# TASK DETAILS:
Wherever the word "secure" occurs in the lines below, copy the whole line.

# SUPPLIED DATA:
§ §

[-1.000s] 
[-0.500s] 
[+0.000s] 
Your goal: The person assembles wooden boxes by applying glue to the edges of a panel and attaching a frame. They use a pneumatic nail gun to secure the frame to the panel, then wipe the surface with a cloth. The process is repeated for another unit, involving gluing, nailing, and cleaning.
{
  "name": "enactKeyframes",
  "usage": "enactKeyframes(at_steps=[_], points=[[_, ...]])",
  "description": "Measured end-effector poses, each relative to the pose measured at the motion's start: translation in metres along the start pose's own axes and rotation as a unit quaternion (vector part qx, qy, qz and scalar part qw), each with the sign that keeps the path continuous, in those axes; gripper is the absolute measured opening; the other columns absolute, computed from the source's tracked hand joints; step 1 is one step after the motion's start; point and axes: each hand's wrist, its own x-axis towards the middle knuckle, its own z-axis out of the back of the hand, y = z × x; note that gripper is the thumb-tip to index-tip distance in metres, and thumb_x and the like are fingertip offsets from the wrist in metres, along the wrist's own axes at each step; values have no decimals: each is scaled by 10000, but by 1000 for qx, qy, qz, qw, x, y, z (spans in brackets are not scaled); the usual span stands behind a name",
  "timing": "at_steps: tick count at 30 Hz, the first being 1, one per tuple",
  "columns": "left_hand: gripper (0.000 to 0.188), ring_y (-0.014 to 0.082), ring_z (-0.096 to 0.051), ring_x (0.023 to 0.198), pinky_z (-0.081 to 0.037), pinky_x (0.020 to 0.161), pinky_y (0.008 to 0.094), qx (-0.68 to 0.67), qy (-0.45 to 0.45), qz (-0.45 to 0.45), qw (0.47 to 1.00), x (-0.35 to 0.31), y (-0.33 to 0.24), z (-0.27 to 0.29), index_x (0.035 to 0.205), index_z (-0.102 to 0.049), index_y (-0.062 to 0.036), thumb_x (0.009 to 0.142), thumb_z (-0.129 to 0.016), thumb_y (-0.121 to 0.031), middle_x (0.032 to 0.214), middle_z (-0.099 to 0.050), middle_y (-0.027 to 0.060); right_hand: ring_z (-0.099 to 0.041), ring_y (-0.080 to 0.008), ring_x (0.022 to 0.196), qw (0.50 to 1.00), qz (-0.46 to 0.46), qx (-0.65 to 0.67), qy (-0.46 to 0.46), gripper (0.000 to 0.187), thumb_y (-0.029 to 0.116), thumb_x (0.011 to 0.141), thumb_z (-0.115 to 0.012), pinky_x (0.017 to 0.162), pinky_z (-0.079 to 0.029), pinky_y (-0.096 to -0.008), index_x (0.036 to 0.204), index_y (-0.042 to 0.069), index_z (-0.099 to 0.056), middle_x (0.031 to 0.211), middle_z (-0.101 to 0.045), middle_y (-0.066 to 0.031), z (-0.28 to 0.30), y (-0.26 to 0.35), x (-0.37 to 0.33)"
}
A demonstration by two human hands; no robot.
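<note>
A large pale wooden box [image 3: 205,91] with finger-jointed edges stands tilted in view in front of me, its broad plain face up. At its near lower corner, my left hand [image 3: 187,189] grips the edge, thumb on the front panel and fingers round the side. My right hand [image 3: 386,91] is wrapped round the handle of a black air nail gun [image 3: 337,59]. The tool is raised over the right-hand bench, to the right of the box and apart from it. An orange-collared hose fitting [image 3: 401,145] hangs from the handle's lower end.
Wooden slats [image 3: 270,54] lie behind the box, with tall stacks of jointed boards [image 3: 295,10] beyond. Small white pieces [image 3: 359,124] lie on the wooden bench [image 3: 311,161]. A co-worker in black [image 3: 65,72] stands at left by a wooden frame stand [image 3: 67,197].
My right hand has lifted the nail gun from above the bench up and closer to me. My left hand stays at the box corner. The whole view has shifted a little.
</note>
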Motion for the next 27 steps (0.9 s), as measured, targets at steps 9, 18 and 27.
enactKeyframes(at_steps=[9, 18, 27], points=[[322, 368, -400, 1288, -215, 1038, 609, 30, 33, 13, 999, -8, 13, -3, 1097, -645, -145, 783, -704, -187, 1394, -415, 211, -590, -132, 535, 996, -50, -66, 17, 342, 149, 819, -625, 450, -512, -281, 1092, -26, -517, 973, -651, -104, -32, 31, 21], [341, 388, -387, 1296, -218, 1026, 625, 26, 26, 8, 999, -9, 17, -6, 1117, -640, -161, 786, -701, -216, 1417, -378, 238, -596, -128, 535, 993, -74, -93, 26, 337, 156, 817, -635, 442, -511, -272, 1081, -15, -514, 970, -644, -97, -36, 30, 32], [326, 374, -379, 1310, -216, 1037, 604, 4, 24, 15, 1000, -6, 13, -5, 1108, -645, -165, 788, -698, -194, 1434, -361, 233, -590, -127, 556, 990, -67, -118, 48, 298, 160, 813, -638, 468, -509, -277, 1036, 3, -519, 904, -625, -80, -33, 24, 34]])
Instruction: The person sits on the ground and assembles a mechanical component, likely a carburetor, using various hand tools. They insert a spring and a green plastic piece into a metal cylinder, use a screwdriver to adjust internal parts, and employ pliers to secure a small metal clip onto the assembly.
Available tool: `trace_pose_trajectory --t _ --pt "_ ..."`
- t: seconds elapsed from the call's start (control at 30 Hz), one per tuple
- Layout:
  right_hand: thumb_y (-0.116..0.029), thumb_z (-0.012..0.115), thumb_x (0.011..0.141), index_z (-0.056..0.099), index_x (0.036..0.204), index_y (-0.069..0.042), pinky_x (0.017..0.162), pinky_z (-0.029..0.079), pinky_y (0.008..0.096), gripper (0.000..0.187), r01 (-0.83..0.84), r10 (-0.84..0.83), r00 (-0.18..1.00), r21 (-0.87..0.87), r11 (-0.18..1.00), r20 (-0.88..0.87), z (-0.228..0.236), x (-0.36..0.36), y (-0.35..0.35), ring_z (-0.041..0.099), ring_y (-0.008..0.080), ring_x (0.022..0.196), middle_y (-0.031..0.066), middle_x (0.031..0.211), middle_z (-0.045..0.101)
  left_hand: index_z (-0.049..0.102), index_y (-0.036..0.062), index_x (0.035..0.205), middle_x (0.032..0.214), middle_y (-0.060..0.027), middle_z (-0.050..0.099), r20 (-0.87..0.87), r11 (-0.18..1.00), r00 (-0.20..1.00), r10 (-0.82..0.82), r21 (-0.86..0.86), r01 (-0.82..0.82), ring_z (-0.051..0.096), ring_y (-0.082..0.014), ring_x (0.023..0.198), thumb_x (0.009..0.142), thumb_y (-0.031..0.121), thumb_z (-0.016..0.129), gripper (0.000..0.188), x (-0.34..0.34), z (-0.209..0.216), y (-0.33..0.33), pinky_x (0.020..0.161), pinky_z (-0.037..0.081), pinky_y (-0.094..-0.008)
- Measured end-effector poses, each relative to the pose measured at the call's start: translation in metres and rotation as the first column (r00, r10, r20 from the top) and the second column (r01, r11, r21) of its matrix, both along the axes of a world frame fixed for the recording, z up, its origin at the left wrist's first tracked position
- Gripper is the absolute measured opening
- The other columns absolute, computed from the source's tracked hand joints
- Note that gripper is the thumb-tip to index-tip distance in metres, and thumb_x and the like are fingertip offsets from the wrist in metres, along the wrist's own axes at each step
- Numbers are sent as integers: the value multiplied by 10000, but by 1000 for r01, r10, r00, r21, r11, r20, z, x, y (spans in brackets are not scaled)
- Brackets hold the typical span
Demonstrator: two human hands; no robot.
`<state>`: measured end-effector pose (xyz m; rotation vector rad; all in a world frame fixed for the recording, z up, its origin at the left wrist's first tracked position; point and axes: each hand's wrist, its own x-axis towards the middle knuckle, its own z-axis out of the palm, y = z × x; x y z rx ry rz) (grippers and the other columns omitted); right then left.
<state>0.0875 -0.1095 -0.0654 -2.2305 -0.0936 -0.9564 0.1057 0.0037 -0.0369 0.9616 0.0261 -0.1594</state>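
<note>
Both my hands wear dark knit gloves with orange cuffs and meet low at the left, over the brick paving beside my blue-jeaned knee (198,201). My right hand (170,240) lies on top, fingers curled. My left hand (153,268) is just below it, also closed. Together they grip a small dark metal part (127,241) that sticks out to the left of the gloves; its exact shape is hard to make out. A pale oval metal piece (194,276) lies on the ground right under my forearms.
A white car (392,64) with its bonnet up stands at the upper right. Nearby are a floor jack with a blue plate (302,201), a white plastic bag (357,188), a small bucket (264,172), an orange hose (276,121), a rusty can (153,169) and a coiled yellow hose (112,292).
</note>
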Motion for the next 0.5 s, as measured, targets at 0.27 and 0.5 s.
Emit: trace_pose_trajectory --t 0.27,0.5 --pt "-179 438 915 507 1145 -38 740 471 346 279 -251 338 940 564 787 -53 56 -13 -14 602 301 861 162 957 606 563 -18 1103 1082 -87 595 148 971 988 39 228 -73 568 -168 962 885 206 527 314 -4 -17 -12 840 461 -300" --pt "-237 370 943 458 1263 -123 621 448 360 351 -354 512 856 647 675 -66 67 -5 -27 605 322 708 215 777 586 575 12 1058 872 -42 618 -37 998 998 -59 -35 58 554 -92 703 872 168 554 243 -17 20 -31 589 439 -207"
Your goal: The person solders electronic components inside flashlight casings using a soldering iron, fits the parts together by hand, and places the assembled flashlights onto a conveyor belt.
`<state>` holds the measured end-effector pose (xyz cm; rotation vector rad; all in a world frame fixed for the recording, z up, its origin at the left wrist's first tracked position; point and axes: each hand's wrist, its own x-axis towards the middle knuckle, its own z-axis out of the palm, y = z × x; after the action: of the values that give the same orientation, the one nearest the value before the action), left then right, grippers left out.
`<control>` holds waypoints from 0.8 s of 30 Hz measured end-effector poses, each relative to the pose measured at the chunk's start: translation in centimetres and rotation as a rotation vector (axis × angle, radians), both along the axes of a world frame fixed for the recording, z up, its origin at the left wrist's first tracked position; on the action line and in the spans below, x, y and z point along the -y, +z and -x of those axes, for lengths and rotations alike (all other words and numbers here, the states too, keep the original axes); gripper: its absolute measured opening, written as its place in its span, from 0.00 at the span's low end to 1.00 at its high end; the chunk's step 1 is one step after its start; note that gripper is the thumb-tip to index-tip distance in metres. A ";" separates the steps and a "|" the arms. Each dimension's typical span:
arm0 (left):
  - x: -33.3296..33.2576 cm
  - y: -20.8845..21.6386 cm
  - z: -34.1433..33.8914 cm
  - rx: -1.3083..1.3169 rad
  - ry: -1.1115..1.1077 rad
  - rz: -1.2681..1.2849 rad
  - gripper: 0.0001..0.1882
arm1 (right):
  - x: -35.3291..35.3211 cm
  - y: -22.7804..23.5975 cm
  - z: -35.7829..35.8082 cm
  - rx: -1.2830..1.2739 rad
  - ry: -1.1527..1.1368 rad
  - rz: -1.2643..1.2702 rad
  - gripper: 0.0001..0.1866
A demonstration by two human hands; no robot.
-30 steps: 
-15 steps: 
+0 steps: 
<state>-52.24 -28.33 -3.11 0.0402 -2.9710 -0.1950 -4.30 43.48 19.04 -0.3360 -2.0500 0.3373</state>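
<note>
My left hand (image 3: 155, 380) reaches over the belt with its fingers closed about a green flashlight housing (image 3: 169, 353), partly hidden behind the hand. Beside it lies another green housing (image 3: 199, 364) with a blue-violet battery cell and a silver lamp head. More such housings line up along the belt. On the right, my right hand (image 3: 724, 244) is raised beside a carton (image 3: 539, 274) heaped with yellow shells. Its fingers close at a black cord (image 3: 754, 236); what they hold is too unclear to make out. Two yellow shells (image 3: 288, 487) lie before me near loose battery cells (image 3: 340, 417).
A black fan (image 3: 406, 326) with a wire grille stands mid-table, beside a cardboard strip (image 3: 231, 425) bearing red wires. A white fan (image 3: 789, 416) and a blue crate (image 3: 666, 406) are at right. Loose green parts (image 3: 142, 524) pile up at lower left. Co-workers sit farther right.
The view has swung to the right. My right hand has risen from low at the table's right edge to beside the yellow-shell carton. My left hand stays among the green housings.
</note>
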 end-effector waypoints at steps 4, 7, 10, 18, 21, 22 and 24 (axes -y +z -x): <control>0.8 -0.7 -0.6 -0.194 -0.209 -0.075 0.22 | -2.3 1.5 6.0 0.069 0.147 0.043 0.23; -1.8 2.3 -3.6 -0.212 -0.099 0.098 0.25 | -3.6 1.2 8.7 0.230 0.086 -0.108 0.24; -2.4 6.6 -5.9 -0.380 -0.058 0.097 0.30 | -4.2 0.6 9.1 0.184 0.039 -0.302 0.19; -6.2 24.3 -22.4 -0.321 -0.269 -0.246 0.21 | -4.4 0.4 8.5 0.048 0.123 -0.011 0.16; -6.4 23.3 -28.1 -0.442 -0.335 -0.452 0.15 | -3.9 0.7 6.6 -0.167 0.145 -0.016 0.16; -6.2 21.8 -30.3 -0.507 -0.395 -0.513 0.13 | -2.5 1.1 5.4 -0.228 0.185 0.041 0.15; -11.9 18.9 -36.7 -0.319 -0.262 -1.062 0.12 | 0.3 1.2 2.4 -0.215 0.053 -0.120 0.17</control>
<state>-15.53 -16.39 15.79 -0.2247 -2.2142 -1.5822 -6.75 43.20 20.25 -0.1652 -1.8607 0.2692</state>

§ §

# ANSWER FOR THE TASK:
Your goal: The person assembles wooden boxes by applying glue to the edges of a panel and attaching a frame. They use a pneumatic nail gun to secure the frame to the panel, then wipe the surface with a cloth. The process is repeated for another unit, involving gluing, nailing, and cleaning.
Instruction: The person sits on the ground and assembles a mechanical component, likely a carburetor, using various hand tools. They insert a spring and a green plastic piece into a metal cylinder, use a screwdriver to adjust internal parts, and employ pliers to secure a small metal clip onto the assembly.

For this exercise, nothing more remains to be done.